Worcester Art Museum Turns Over Ancient Roman Bust to Manhattan District Attorney’s Office

The Worcester Art Museum (WAM) in Massachusetts has handed over an Ancient Roman bust to the Manhattan District Attorney’s (DA) Office as part of an ongoing criminal investigation into a smuggling network involving looted antiquities from Turkey. The bust, titled “Portrait of a Lady (A Daughter of Marcus Aurelius?),” is believed to date between 160 and 180 CE and is valued at approximately $5 million. The museum purchased the sculpture in 1966.

The DA’s office had previously issued a warrant for a bronze sculpture from the same time period at the Cleveland Museum of Art. This warrant is also connected to the investigation into the smuggling network. The bronze, created between 150 BCE and 200 CE, is estimated to be worth $20 million. It depicts a figure dressed as a Greek orator, potentially a Roman politician, and is missing its head, making identification challenging.

The Worcester Art Museum stated that it had received limited information about the bronze but knew it had been recovered in Southwestern Turkey. The museum had not received any provenance claims until earlier this year when the DA’s office provided details about the sculpture’s history. Based on this information, the museum determined that the bust was likely stolen or improperly imported.
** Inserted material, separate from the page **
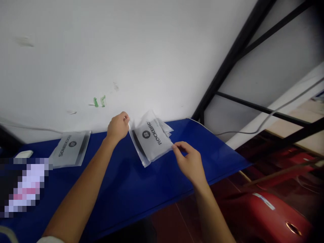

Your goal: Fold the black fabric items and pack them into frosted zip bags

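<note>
Yeah, from here that ROCKBROS pouch (155, 141) over the blue worktop (154, 187) looks light, floppy, maybe slippery; edges seem best, and the left hand (118, 126) and right hand (190, 161) pinch opposite ones between their fingers.

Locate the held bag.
In the head view, the bag is near the centre, between the left hand and right hand, over the blue table.
</note>
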`<state>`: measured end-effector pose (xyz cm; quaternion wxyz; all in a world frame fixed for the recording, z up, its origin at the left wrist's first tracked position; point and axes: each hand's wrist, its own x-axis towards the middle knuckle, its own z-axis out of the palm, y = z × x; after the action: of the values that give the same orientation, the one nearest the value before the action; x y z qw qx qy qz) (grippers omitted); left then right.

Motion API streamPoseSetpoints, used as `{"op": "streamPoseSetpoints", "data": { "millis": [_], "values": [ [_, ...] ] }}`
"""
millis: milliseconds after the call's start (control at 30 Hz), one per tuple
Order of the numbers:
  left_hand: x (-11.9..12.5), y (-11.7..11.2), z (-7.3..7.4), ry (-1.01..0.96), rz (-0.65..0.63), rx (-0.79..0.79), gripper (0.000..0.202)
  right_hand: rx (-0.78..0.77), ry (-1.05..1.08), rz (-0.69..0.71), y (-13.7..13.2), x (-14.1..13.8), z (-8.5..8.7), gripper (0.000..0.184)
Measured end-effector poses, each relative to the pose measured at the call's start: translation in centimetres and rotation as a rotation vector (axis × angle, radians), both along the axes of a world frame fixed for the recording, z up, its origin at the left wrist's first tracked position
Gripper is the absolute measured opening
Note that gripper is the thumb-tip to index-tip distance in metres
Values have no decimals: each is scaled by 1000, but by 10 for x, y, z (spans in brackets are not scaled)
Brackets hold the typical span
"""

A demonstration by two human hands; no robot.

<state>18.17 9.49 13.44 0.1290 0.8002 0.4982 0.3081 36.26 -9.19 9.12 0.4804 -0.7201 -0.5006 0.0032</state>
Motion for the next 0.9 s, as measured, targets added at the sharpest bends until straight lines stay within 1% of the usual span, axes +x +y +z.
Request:
{"op": "streamPoseSetpoints", "data": {
  "millis": [100, 233, 333, 400, 433, 500, 567, 633, 700, 767, 833, 900],
  "values": [
    [23, 18, 12, -60, -24, -2, 14, 1, 27, -33, 12, 18, 15, 23],
    [54, 44, 20, -153, -51, 6, 14, -7, 49, -83, 32, 42, 30, 24],
    [78, 62, 21, -211, -65, -22, 14, -6, 65, -126, 52, 58, 33, 22],
    [93, 73, 17, -233, -65, -55, 16, 3, 83, -170, 66, 66, 29, 21],
    [99, 77, 13, -237, -63, -70, 17, 5, 91, -196, 74, 69, 24, 21],
    [109, 83, 0, -229, -62, -96, 20, -6, 96, -245, 88, 73, 14, 19],
    [114, 86, -18, -209, -75, -131, 23, -34, 82, -266, 98, 74, 2, 18],
    [114, 85, -38, -191, -102, -168, 26, -55, 64, -276, 102, 75, -8, 19],
    [110, 80, -56, -193, -119, -187, 30, -63, 48, -284, 103, 76, -15, 21],
    [106, 72, -70, -213, -135, -197, 38, -57, 23, -293, 103, 77, -19, 22],
    [103, 62, -82, -242, -147, -210, 47, -27, 5, -286, 104, 80, -23, 22],
    [103, 51, -90, -274, -163, -230, 51, 16, 17, -255, 106, 82, -27, 26]
  ]
}}
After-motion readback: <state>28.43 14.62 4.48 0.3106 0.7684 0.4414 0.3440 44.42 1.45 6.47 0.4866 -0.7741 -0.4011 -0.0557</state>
WAM spokesperson Madeline Feller mentioned that the museum cannot disclose relevant evidence due to the confidentiality requirements surrounding grand jury proceedings. The DA’s office has not yet responded to requests for comment.

In response to these developments, the Worcester Art Museum plans to hire a provenance research team and increase scrutiny of its collection. The museum acknowledges its responsibility as a steward of the objects in its possession.

The seizure of the Ancient Roman bust at the Worcester Art Museum follows the recent warrant issued for the allegedly looted bronze at the Cleveland Museum of Art. Both cases are part of an ongoing investigation into the smuggling network involving antiquities looted from Turkey and trafficked through Manhattan.